For many people, stopping antidepressants and other long-term medications isn’t as simple as just quitting. Helena Burton, a psychotherapist from Essex, knows this all too well.
After 15 years on the antidepressant venlafaxine, she faced a whirlwind of overwhelming symptoms when she tried to come off the drug — numbness, a sensation like her brain was being shocked, and a feeling that her whole world was slipping away.
“I honestly thought I was losing my mind,” Helena recalls.
Decades of Denial About Antidepressant Withdrawal
For years, patients like Helena were often dismissed when they reported severe withdrawal symptoms.
Doctors and pharmaceutical companies would tell them it was all in their head or simply a return of their original depression.
But in 2019, after mounting research and public pressure, medical bodies like the Royal College of Psychiatrists finally acknowledged that antidepressant withdrawal can be serious and long-lasting.
Since then, guidelines have shifted to encourage slow and careful tapering — gradually reducing doses over months — to help patients avoid intense withdrawal effects.
This approach isn’t just for antidepressants; it’s recommended for other drugs like benzodiazepines (sedatives), sleeping pills called ‘z’ drugs, opioid painkillers, steroids, and even some blood pressure medications like beta blockers.
Why Tapering Matters But Support Often Doesn’t Exist
Tapering helps the body adjust slowly to lower doses and prevents nasty side effects.
But despite the advice, many patients on the NHS find that professional support when coming off these drugs is spotty or nonexistent.
In fact, some doctors remain unaware or skeptical about withdrawal symptoms.
A recent controversial study even claimed that withdrawal symptoms might mostly be imagined or caused by negative expectations, though this study mainly looked at short-term antidepressant use.
Critics argue it doesn’t reflect the experiences of millions on long-term medication.
Helena’s Difficult Journey to Freedom From Medication
Helena’s breaking point came when her antidepressant stopped working and her psychiatrist suggested electroconvulsive therapy (ECT), a treatment she found frightening.
Choosing instead to quit venlafaxine, she initially tried to reduce her dose too quickly and had to go back to the full amount.
Then she discovered “hyperbolic tapering” — cutting doses by tiny amounts every couple of weeks, which helped her manage withdrawal symptoms better.
Unfortunately, venlafaxine isn’t available in liquid form on the NHS, making precise dosing hard.
Helena had to measure and record doses meticulously to get through the year-long tapering process.
Now, four years off the drug, she says she feels stronger emotionally than ever and helps others facing the same challenges.

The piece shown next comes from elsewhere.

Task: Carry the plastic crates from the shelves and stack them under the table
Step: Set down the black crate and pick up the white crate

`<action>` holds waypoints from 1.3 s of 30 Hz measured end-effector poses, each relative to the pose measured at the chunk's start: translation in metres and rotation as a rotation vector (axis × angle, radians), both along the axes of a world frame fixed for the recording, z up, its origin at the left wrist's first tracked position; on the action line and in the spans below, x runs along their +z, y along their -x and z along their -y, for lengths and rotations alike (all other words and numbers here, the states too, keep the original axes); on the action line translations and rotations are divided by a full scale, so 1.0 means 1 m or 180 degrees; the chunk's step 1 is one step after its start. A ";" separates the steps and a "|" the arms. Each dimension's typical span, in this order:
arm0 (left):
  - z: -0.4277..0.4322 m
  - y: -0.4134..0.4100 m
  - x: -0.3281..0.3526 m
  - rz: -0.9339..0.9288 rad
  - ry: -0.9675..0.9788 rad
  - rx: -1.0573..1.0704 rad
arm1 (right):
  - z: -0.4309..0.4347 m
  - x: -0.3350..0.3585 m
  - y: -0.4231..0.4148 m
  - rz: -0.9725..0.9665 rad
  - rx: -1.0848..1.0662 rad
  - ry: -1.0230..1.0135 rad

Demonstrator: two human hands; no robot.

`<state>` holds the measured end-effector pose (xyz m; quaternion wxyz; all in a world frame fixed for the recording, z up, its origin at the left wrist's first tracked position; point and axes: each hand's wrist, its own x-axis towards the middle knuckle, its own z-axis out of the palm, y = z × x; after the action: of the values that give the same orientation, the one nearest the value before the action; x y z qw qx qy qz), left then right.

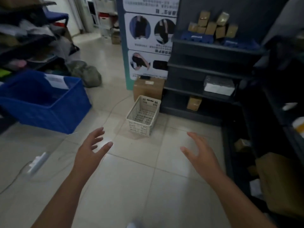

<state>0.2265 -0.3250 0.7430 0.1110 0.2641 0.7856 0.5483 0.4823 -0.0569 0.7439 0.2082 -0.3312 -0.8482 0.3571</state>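
Stockroom — shelves point(212, 69) w/ boxes point(212, 27)

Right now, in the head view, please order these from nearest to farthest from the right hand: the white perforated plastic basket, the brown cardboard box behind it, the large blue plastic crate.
From the right hand:
1. White perforated plastic basket, on the floor ahead, slightly left.
2. Brown cardboard box, behind the basket, beside the dark shelves.
3. Large blue plastic crate, far left.

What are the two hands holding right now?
Nothing. The left hand and right hand are both open and empty above the tiled floor, short of the white slotted plastic crate.
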 end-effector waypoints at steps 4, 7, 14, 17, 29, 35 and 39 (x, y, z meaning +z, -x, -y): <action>-0.092 0.047 -0.006 0.0112 0.0024 -0.0131 | -0.075 -0.003 0.022 0.0077 -0.0245 -0.0040; -0.155 0.079 -0.016 0.0180 0.0134 -0.0142 | -0.137 -0.011 0.048 0.0079 -0.0359 -0.0017; -0.288 0.146 -0.051 0.0322 0.0237 0.0266 | -0.302 -0.040 0.140 0.0138 -0.0166 0.0083; -0.338 0.170 -0.067 0.0492 0.0324 0.0613 | -0.381 -0.042 0.194 0.0153 0.0134 0.0243; -0.480 0.289 -0.147 0.1120 0.0347 0.1875 | -0.595 -0.088 0.451 0.0723 0.1130 0.0567; -0.552 0.355 -0.198 0.1702 0.0465 0.2160 | -0.660 -0.119 0.567 0.0960 0.1313 0.0655; -0.594 0.384 -0.219 0.1916 0.0506 0.2390 | -0.696 -0.135 0.626 0.1260 0.1555 0.0564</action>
<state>-0.1577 0.2692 0.5239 0.1476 -0.2172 0.7991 0.5408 -0.1433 0.6395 0.6092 -0.0823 -0.1977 -0.8922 0.3976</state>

The Gap Between Recommendations and Reality
Public Health England once called for an NHS helpline and website to support patients withdrawing from psychiatric drugs, but nothing has materialized.
Meanwhile, professional denial and lack of expertise continue to make it harder for people to get safe, informed help.

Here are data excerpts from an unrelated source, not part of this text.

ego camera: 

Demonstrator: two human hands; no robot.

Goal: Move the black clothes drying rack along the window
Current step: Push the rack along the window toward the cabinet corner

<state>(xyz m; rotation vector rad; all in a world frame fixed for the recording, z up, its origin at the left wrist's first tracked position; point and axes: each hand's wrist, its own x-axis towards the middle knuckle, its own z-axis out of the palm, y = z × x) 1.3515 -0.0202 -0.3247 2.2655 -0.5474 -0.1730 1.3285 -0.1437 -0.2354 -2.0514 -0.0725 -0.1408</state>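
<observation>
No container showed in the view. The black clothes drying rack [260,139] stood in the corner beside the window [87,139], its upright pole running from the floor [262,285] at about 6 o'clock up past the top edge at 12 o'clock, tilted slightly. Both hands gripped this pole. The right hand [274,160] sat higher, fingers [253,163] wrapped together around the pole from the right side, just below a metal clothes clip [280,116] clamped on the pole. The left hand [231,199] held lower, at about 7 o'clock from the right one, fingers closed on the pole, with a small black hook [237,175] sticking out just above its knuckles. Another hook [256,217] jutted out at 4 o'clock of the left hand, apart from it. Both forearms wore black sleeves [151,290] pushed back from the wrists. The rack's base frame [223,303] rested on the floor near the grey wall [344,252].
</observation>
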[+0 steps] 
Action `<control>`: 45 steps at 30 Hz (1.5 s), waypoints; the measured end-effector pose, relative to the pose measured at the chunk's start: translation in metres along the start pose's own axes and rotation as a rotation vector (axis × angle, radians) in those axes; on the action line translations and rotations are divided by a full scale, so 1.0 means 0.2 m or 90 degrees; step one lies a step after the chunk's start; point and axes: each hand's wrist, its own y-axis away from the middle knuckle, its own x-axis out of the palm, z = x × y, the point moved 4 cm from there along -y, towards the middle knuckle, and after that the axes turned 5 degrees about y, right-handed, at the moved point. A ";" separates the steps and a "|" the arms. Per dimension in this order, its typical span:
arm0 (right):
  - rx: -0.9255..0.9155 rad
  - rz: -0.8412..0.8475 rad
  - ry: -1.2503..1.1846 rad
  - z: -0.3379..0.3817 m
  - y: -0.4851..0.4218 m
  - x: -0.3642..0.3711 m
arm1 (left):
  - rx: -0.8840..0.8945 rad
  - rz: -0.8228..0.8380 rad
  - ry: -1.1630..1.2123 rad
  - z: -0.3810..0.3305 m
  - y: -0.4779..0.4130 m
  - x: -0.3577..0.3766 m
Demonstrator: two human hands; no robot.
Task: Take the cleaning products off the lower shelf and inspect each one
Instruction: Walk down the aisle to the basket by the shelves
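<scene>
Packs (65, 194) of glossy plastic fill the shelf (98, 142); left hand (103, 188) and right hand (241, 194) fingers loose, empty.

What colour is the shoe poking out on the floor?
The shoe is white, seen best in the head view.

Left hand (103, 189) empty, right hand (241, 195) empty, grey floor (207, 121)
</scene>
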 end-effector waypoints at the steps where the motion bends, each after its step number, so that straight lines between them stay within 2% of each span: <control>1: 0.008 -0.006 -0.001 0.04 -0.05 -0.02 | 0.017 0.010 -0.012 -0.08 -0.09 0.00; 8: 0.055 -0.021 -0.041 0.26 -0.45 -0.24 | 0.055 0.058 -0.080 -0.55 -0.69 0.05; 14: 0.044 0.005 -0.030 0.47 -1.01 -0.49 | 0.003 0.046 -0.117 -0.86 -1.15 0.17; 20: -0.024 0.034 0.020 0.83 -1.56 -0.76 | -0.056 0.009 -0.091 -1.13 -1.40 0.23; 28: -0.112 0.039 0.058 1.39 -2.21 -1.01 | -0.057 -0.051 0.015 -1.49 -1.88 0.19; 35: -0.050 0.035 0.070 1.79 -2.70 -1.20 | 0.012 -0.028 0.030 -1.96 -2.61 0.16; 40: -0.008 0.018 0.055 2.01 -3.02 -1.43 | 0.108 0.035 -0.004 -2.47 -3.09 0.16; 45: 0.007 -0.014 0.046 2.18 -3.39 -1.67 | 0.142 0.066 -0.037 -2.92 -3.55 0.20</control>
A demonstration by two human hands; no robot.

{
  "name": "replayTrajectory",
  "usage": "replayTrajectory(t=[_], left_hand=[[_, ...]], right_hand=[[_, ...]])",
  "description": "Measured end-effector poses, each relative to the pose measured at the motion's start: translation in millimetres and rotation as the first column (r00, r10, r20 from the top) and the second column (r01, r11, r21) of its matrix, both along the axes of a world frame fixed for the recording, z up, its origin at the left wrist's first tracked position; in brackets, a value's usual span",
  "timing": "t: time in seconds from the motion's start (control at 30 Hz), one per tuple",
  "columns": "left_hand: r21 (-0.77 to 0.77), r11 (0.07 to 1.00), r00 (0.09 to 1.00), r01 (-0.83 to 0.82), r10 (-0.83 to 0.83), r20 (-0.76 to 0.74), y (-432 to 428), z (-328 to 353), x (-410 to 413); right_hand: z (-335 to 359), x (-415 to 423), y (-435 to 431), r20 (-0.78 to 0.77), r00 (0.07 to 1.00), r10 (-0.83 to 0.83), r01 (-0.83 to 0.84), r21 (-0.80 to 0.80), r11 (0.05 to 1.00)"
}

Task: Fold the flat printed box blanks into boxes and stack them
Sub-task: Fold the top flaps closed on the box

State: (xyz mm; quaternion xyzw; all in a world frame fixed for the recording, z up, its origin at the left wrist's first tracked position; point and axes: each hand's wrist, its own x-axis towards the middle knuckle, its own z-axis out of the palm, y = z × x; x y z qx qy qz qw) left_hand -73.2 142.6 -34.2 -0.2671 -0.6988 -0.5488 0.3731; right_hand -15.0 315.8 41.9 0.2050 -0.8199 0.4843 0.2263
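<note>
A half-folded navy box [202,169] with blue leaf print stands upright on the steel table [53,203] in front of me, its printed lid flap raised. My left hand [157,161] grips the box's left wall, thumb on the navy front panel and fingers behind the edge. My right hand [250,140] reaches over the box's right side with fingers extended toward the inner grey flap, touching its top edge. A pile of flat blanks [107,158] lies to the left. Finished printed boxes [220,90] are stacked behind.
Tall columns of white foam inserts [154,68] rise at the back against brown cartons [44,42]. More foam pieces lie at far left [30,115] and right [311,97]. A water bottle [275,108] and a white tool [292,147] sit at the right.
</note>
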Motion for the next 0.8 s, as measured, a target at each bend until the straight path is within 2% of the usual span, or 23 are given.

GPs often don’t have training in tapering and deprescribing, meaning many patients face withdrawal symptoms alone or are misdiagnosed.
Some groups and specialists are pushing for change, but progress is slow.

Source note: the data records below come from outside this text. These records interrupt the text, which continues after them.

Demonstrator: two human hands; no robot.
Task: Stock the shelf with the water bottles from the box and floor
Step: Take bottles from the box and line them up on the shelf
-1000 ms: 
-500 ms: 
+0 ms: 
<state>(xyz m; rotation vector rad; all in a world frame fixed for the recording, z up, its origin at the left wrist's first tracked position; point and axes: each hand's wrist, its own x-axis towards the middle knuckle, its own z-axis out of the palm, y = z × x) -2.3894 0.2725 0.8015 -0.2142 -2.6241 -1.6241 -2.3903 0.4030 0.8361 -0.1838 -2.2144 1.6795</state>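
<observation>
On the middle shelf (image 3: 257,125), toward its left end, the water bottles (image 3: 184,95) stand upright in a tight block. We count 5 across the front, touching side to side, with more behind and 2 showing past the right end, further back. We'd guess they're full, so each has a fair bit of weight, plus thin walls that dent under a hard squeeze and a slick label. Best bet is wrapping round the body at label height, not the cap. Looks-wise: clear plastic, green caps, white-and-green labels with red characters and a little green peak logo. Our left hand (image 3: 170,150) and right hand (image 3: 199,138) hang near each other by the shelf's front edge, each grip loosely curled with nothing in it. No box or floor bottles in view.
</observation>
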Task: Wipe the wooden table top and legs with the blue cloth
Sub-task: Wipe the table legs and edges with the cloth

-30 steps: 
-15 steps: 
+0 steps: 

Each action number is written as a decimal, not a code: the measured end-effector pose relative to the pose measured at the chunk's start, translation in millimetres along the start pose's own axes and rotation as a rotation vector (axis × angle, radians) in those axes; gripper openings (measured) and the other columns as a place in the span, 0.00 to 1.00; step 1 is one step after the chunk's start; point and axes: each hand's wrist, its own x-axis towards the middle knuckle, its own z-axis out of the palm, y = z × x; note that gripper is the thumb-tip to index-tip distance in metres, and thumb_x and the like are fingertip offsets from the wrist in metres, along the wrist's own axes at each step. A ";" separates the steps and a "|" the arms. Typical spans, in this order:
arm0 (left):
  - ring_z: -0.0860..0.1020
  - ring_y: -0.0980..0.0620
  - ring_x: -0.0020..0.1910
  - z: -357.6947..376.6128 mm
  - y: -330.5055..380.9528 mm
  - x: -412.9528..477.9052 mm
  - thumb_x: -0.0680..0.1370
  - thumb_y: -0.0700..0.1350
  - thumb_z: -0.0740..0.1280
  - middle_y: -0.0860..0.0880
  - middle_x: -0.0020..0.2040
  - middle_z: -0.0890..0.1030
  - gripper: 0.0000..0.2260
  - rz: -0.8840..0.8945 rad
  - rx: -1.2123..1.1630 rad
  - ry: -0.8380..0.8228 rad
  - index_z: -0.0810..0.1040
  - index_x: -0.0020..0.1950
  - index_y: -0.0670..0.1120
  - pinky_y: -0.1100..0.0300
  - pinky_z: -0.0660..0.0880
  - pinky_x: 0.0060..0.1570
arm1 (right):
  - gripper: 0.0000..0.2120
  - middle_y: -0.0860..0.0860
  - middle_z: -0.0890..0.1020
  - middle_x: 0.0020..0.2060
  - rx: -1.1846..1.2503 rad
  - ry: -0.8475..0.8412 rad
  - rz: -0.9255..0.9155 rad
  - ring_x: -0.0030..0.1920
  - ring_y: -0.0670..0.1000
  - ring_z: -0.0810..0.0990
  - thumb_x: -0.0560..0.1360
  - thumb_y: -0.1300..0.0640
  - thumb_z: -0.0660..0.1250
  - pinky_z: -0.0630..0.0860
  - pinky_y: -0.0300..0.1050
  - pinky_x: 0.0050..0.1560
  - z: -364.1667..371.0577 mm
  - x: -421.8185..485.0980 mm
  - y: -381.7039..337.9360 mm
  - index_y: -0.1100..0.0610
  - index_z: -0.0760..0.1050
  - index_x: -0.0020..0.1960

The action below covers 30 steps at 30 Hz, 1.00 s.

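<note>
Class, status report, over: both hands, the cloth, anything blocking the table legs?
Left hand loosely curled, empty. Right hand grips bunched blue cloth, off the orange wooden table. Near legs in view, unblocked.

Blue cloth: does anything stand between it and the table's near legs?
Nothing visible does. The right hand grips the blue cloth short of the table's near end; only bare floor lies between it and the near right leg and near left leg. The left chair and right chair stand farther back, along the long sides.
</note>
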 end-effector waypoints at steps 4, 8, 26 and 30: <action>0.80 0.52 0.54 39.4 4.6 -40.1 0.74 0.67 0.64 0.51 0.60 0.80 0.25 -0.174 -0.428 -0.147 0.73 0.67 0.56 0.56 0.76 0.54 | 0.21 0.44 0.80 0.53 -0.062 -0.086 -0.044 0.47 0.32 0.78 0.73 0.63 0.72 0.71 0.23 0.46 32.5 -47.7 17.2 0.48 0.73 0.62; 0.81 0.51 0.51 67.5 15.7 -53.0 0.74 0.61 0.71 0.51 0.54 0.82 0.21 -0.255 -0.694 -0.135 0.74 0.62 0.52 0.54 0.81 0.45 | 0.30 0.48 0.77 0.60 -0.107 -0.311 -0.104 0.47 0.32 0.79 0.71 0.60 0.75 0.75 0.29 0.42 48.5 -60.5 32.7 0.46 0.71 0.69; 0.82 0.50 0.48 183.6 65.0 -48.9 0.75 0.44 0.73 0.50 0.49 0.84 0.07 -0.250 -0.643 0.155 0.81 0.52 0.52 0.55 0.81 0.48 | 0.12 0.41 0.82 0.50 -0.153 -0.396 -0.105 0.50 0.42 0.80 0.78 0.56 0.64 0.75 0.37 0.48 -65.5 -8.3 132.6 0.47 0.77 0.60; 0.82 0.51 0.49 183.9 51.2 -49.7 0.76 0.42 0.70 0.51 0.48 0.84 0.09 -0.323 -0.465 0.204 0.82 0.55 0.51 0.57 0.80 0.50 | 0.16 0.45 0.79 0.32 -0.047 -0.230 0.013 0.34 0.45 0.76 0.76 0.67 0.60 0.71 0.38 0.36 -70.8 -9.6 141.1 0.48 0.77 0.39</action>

Another Patient’s Story: Kiera’s Battle With Gabapentin Withdrawal
Kiera Dawes, 25, was prescribed gabapentin for fibromyalgia pain.
Though told it was safe with few side effects, she quickly experienced brain fog, dizziness, and other withdrawal symptoms.
Her dose increased over time without relief, and when she decided to quit, her GP offered little support aside from a brief check-in every two weeks.
Despite tapering, Kiera describes withdrawal as “hell,” with shakes, mood swings, and near loss of appetite.
She emphasizes that better support is urgently needed for anyone trying to come off difficult medications.
The Road Ahead: Hope for Better Support and Awareness
Clinicians like Dr. Mark Horowitz, who co-founded the US network Outro, are pioneering specialized tapering clinics offering tailored support.
Similar services are being explored in the UK, but the demand far outstrips the available resources.
Until more comprehensive help arrives, patients like Helena and Kiera continue to navigate a system that often leaves them to struggle alone — highlighting a critical gap in healthcare that urgently needs addressing.